----- DATA -----
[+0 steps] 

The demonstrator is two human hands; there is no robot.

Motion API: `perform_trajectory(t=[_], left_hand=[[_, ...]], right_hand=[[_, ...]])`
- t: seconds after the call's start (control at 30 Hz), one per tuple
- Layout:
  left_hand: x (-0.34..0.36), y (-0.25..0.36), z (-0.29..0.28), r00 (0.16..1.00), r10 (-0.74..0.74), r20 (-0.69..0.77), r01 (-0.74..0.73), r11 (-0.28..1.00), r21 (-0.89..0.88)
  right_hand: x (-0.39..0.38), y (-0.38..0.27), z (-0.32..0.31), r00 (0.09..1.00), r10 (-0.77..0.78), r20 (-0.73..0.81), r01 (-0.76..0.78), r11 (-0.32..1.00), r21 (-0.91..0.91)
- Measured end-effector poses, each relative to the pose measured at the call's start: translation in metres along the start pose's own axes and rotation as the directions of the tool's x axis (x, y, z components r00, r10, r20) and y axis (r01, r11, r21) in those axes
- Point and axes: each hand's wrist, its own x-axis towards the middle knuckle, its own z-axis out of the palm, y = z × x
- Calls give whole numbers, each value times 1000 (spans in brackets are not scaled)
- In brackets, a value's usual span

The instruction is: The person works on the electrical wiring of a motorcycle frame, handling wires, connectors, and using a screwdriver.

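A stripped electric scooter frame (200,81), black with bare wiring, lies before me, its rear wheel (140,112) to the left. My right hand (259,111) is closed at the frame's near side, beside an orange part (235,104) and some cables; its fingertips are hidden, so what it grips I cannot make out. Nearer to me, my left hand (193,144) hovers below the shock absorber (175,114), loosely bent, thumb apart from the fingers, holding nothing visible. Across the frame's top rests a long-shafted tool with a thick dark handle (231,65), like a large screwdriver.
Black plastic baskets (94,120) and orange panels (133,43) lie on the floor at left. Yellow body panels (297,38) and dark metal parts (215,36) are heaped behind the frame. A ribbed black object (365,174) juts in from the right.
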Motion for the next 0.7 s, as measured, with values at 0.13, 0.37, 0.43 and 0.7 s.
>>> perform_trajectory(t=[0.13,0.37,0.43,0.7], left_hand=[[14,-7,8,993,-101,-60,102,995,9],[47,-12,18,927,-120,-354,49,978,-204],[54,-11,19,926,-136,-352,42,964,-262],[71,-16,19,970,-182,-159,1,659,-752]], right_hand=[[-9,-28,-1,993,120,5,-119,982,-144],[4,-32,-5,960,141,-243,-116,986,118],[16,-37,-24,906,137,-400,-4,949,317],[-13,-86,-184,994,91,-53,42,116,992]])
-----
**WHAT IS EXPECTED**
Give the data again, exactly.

**TASK OUTPUT**
[+0 steps] 

The demonstrator is two human hands; there is no robot.

Motion API: `perform_trajectory(t=[_], left_hand=[[_, ...]], right_hand=[[_, ...]])`
- t: seconds after the call's start (control at 30 Hz), one per tuple
- Layout:
  left_hand: x (-0.34..0.36), y (-0.25..0.36), z (-0.29..0.28), r00 (0.16..1.00), r10 (-0.74..0.74), r20 (-0.69..0.77), r01 (-0.74..0.73), r11 (-0.28..1.00), r21 (-0.89..0.88)
  right_hand: x (-0.39..0.38), y (-0.38..0.27), z (-0.32..0.31), r00 (0.09..1.00), r10 (-0.77..0.78), r20 (-0.73..0.81), r01 (-0.76..0.78), r11 (-0.32..1.00), r21 (-0.91..0.91)
- Measured end-effector poses, each relative to the pose measured at the call's start: translation in metres along the start pose's own axes and rotation as the directions of the tool's x axis (x, y, z components r00, r10, r20) and y axis (r01, r11, r21) in those axes
- Point and axes: each hand's wrist, its own x-axis towards the middle knuckle, its own z-axis out of the palm, y = z × x
- Calls give whole numbers, each value times 1000 (spans in brackets are not scaled)
- In brackets, a value's usual span

The instruction is: The person works on the electrical wiring of a motorcycle frame, handling wires, connectors, and using a screwdriver.

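A stripped electric scooter frame (200,81), black with bare wiring, lies before me, its rear wheel (140,112) to the left. My right hand (259,111) is closed at the frame's near side, beside an orange part (235,104) and some cables; its fingertips are hidden, so what it grips I cannot make out. Nearer to me, my left hand (193,144) hovers below the shock absorber (175,114), loosely bent, thumb apart from the fingers, holding nothing visible. Across the frame's top rests a long-shafted tool with a thick dark handle (231,65), like a large screwdriver.
Black plastic baskets (94,120) and orange panels (133,43) lie on the floor at left. Yellow body panels (297,38) and dark metal parts (215,36) are heaped behind the frame. A ribbed black object (365,174) juts in from the right.
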Motion for the next 0.7 s, as measured, with values at 0.13, 0.37, 0.43 and 0.7 s.
>>> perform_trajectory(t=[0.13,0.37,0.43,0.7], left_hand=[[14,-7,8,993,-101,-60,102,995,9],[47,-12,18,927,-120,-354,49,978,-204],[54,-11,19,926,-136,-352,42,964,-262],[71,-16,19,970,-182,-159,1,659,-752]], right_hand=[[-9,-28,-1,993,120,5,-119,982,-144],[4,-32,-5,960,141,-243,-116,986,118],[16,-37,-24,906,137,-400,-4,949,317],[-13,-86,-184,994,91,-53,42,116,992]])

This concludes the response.